Suriya NEET Letter Row: Ex-Judges Say There’s No Contempt of Court

Earlier, Justice SM Subramaniam of Madras High Court had sought to initiate contempt proceedings against Suriya.

Published
India
3 min read
Earlier, Justice SM Subramaniam of Madras High Court had sought to initiate contempt proceedings against Suriya.
i

Six retired judges have written to Madras High Court Chief Justice AP Sahi, urging the court not to take up contempt proceedings against actor Suriya over his letter on student suicides and the National Eligibility cum Entrance Test (NEET).

The actor, moved by the recent suicides of students purportedly over NEET, had put out an emotional appeal and called for people to protest against the exams.

On Monday, Justice SM Subramaniam of the Madras High Court wrote to the chief justice, seeking to initiate contempt proceedings against Suriya.

The six former judges of the Madras High Court – Justice K Chandru, Justice KN Basha, Justice Sudanthiram, Justice D Hariparanthaman, Justice K Kannan and Justice GM Akbar Ali – said that the actor’s statement did not warrant any action.

Justice SM Subramaniam had taken issue with Suriya’s letter which said, “Courts, which are delivering justice through video-conferencing due to life-threatening coronavirus fears, are ordering students to fearlessly go and write the exams.”

The serving judge felt that the statement amounted to contempt of court as it ‘undermined’ and ‘criticised’ judges and the judicial system, while also posing a ‘threat’ to ‘public confidence in the judiciary’.

‘Artistic Person’s Overreaction Shouldn’t be Taken Out of Context’

Citing Justice SM Subramaniam’s letter, the former judges wrote, “We are afraid that such a construction made on the statement of Suriya will be slightly off the mark and it does not require any action as requested by the learned Judge. Where four students have killed themselves unable to meet the NEET requirement and in a surcharged atmosphere, an artistic person’s overreaction should not be taken seriously and out of context.”

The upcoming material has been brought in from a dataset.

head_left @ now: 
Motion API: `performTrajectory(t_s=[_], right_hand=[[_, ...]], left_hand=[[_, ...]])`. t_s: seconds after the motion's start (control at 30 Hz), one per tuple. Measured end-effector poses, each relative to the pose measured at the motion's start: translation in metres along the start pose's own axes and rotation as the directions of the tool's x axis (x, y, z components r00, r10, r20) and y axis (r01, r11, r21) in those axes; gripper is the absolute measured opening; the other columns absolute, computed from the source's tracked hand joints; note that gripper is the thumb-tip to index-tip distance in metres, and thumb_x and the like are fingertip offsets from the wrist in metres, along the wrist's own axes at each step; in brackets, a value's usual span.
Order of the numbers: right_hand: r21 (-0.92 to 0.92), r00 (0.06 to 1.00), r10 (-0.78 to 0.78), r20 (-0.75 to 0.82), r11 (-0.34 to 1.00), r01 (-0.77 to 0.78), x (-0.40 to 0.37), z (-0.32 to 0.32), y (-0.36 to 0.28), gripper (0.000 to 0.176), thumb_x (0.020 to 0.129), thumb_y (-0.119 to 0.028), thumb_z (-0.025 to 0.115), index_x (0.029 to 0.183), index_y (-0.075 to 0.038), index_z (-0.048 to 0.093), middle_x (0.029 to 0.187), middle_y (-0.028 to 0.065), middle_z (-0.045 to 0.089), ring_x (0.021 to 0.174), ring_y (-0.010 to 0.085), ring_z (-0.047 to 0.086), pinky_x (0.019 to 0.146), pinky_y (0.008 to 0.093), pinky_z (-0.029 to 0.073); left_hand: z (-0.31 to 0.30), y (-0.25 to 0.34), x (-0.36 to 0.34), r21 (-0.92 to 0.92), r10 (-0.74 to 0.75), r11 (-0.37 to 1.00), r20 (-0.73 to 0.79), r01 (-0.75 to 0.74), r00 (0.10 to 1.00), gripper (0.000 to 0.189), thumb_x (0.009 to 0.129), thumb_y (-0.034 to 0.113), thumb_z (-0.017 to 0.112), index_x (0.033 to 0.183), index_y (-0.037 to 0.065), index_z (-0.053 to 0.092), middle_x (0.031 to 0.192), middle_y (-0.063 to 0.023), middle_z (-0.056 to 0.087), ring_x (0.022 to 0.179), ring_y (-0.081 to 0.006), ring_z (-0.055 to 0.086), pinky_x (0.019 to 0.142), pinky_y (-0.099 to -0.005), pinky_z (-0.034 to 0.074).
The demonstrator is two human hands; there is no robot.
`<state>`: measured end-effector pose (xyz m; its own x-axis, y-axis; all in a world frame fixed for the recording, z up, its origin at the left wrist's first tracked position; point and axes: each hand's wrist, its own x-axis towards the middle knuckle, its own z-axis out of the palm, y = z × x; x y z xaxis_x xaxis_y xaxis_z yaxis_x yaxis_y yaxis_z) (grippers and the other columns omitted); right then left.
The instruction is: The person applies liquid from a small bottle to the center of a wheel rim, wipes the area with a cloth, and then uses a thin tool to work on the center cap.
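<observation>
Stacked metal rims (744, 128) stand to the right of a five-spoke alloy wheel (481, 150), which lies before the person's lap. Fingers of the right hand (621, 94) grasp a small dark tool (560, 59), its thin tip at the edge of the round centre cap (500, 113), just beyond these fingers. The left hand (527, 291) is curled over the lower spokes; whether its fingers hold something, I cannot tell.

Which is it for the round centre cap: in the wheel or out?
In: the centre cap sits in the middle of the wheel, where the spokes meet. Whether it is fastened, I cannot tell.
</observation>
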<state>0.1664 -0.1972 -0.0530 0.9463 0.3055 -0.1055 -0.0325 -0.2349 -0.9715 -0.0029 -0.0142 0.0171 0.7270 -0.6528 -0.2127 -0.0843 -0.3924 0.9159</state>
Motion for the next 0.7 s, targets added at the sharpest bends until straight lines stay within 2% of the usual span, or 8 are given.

“If the letter is read in its totality and considering the good social work done by him through his trust, which had helped hundreds of poor students to complete their higher education and get placements, we should show generosity and magnanimity in leaving the matter without any cognisance,” stated the letter, referring to Suriya’s Agaram Foundation.

“Being former judges and concerned about the prestige and honour of this court, we earnestly make this appeal not to take cognisance of the complaint and leave the matter as it is. It is our duty to make this appeal to your goodselves so that the court is rid of any unnecessary controversies,” the former judges wrote.

What Did the Actor Say?

Actor Suriya on Sunday slammed the judiciary, the government and the media over the student suicides in Tamil Nadu which have, once again, highlighted the state’s battle against the controversial medical exam. The statement issued by the actor on Sunday evoked strong responses from his fans and the public.

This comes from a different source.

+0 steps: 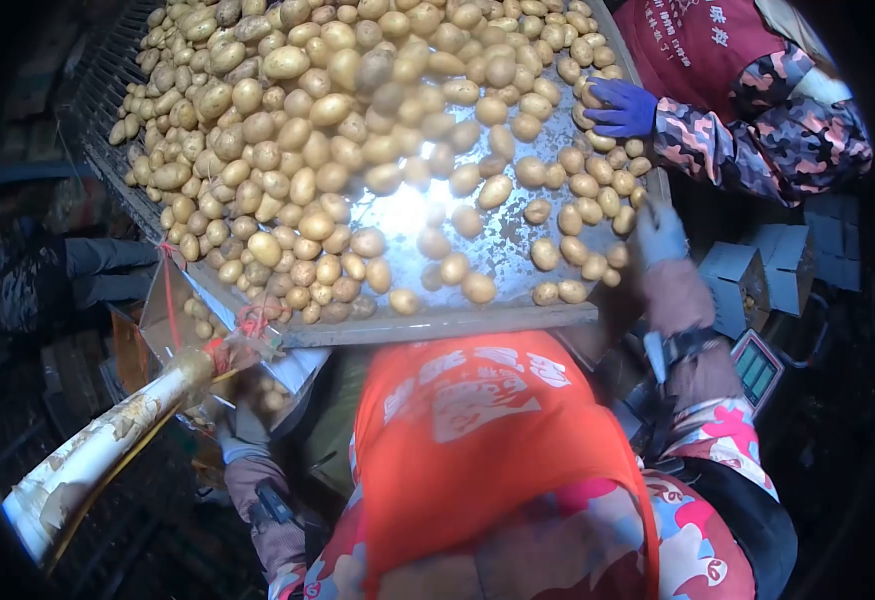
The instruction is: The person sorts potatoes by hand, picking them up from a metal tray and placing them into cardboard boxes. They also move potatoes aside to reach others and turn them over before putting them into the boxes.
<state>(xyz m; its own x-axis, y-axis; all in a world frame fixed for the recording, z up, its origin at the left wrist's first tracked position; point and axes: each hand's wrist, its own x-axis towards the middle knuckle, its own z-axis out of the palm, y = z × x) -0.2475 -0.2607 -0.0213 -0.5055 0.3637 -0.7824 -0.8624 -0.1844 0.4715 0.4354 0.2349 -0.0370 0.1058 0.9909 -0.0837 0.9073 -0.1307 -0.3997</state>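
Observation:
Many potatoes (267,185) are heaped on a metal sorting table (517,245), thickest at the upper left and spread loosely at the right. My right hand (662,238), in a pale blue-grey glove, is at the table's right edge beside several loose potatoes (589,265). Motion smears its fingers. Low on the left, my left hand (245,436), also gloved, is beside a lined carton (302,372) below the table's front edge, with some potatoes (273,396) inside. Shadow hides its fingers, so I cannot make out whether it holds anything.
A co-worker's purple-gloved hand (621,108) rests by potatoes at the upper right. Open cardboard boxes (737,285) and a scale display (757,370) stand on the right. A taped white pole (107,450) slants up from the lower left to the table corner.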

The Tamil Nadu Advocates' Association called the actor's statement contempt of court and alleged that he had 'claimed media publicity' and 'crossed the borders'.

"This particular statement by interfering with the process and functioning of judicial discretion is a criminal contempt and the judicial functioning is beyond the scope of anybody to comment and the courts have judicially pronounced orders and the same is agreed (to) by all persons concerned and the stakeholders involved [sic]," read the statement of the association, led by senior counsel S Prabakaran.